Description
A healthy and flavorful chicken pasta salad featuring avocado, perfect for lunch or a potluck.
Ingredients
Scale
- 2 medium cooked chicken breasts, shredded or chopped (about 300g)
- 2 ripe avocados, pitted and diced (about 400g)
- 1 pound cooked rotini pasta (about 450g)
- 1/2 cup chopped red onion (about 75g)
- 1 cup cherry tomatoes, halved (about 150g)
- 1/2 cup freshly chopped basil (about 15g)
- Salt and fresh cracked pepper, to taste
- 1/2 cup white wine vinegar (about 120ml)
- 1 tablespoon Italian seasoning (about 15g)
- 3/4 cup extra virgin olive oil (about 180ml)
Instructions
- Cook the Chicken: Start by cooking your chicken until it is nicely browned and fully cooked through, ensuring it is safe to eat. Avoid overcooking to prevent dryness.

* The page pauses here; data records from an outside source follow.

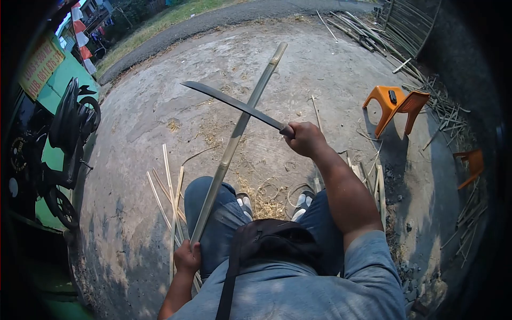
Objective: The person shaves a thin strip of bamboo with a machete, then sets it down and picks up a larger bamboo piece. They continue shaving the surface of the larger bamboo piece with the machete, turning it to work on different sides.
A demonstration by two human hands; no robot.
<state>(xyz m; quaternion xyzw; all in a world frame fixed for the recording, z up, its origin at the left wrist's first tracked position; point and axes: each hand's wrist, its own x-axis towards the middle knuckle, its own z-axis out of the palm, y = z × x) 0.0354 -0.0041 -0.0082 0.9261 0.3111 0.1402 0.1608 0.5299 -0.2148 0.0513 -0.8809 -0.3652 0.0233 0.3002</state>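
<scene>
My left hand (188, 257) is closed round the lower end of a long bamboo strip (228, 152). The strip slants up and away across my left thigh, its far end out over the concrete. In my right hand (305, 139) is the handle of a machete (229, 100), gripped in a fist. Its long dark blade points to the left and crosses over the upper half of the bamboo strip. Pale curled shavings (266, 201) lie on the ground between my feet.
Split bamboo strips (169, 186) lie by my left leg, with more (381, 192) at my right. An orange plastic chair (385, 101) bearing a small black object stands to the right. Bamboo poles (354, 29) are piled at the back right. A motorcycle (69, 133) is parked at left.
</scene>
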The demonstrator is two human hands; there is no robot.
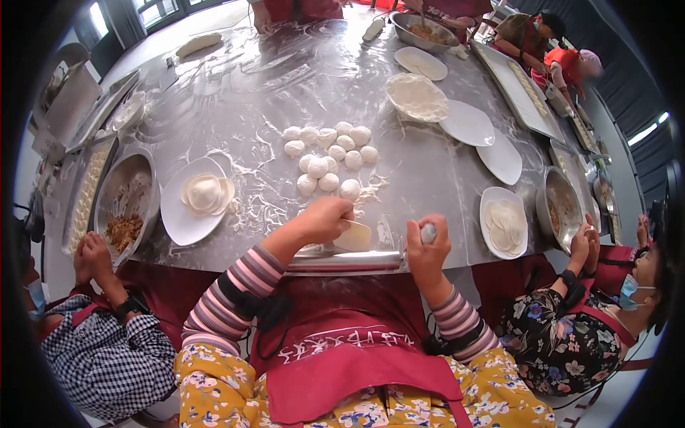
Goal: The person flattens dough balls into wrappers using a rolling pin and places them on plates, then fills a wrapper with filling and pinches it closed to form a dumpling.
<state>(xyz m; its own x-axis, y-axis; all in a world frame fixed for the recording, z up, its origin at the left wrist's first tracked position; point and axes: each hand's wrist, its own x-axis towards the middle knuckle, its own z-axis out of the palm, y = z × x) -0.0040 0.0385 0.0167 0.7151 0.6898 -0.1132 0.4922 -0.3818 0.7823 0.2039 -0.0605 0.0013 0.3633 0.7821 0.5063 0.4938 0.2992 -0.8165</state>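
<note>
My left hand [327, 220] pinches the edge of a flat dough wrapper [353, 237] close to the near edge of the steel table. To its right, my right hand [428, 250] is wrapped round a small rolling pin [428, 233], whose rounded end shows above the fist; the rest is hidden by the fingers. The rolling pin and the wrapper are apart. Just beyond my left hand lies a group of several floured dough balls [317, 167]. Loose flour is scattered around them on the metal surface.
A plate [175, 214] of stacked wrappers stands left, beside a bowl of filling [146, 171]. Another wrapper plate [487, 203] and bowl [548, 192] are right. A flour dish [417, 98] and white plates [467, 123] lie beyond. Co-workers stand on both sides and opposite.
</note>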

- Boil the Pasta: Next, boil your rotini pasta in salted water until it is al dente. Stir occasionally to prevent sticking, and check for a firm bite.
- Prep the Veggies: Chop the red onion, cherry tomatoes, and basil while the chicken and pasta are cooking. Aim for uniform sizes for consistency in your salad.
- Combine It All: In a large bowl, add the chicken, pasta, red onion, cherry tomatoes, and basil. Gently mix to combine everything, ensuring a vibrant look.
- Add the Dressing: Drizzle the white wine vinegar, olive oil, and Italian seasoning over the mixture. Toss lightly to incorporate the dressing without saturating the salad.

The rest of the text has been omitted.